Racial composition as of the 2020 census
| Race | Number | Percent |
|---|---|---|
| White | 1,434 | 53.6% |
| Black or African American | 87 | 3.3% |
| American Indian and Alaska Native | 14 | 0.5% |
| Asian | 6 | 0.2% |
| Native Hawaiian and Other Pacific Islander | 0 | 0.0% |
| Some other race | 409 | 15.3% |
| Two or more races | 725 | 27.1% |
| Hispanic or Latino (of any race) | 1,751 | 65.5% |

As of the 2020 census, Floydada had a population of 2,675, 1,052 households, and 789 families residing in the city.

The median age was 37.5 years; 29.2% of residents were under the age of 18 and 18.0% of residents were 65 years of age or older. For every 100 females there were 95.7 males, and for every 100 females age 18 and over there were 90.7 males age 18 and over.

0.0% of residents lived in urban areas, while 100.0% lived in rural areas.

There were 1,052 households in Floydada, of which 35.6% had children under the age of 18 living in them. Of all households, 47.1% were married-couple households, 18.1% were households with a male householder and no spouse or partner present, and 29.0% were households with a female householder and no spouse or partner present. About 27.6% of all households were made up of individuals and 12.1% had someone living alone who was 65 years of age or older.

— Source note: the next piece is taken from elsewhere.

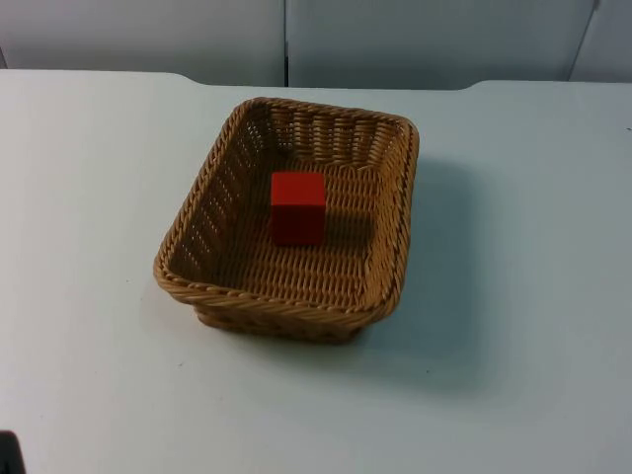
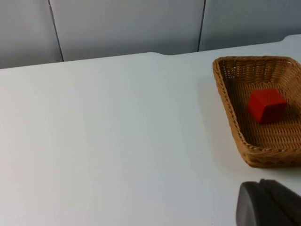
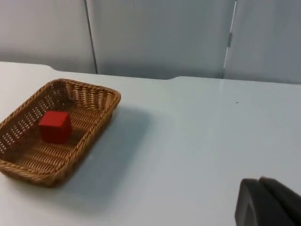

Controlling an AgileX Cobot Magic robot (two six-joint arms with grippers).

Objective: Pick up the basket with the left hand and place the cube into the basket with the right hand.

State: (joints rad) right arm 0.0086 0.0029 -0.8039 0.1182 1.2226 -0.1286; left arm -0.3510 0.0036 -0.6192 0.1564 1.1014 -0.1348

There were 1,267 housing units, of which 17.0% were vacant. The homeowner vacancy rate was 0.7% and the rental vacancy rate was 15.8%.

===2000 census===
As of the 2000 census, 3,676 people, 1,304 households, and 980 families lived in the city. The population density was 1,811 PD/sqmi. The 1,507 housing units had an average density of 742/sq mi (287/km^{2}). The racial makeup of the city was 70.35% White, 4.13% African American, 1.09% Native American, 0.14% Asian, 22.20% from other races, and 2.09% from two or more races. Hispanics or Latinos of any race were 51.63% of the population.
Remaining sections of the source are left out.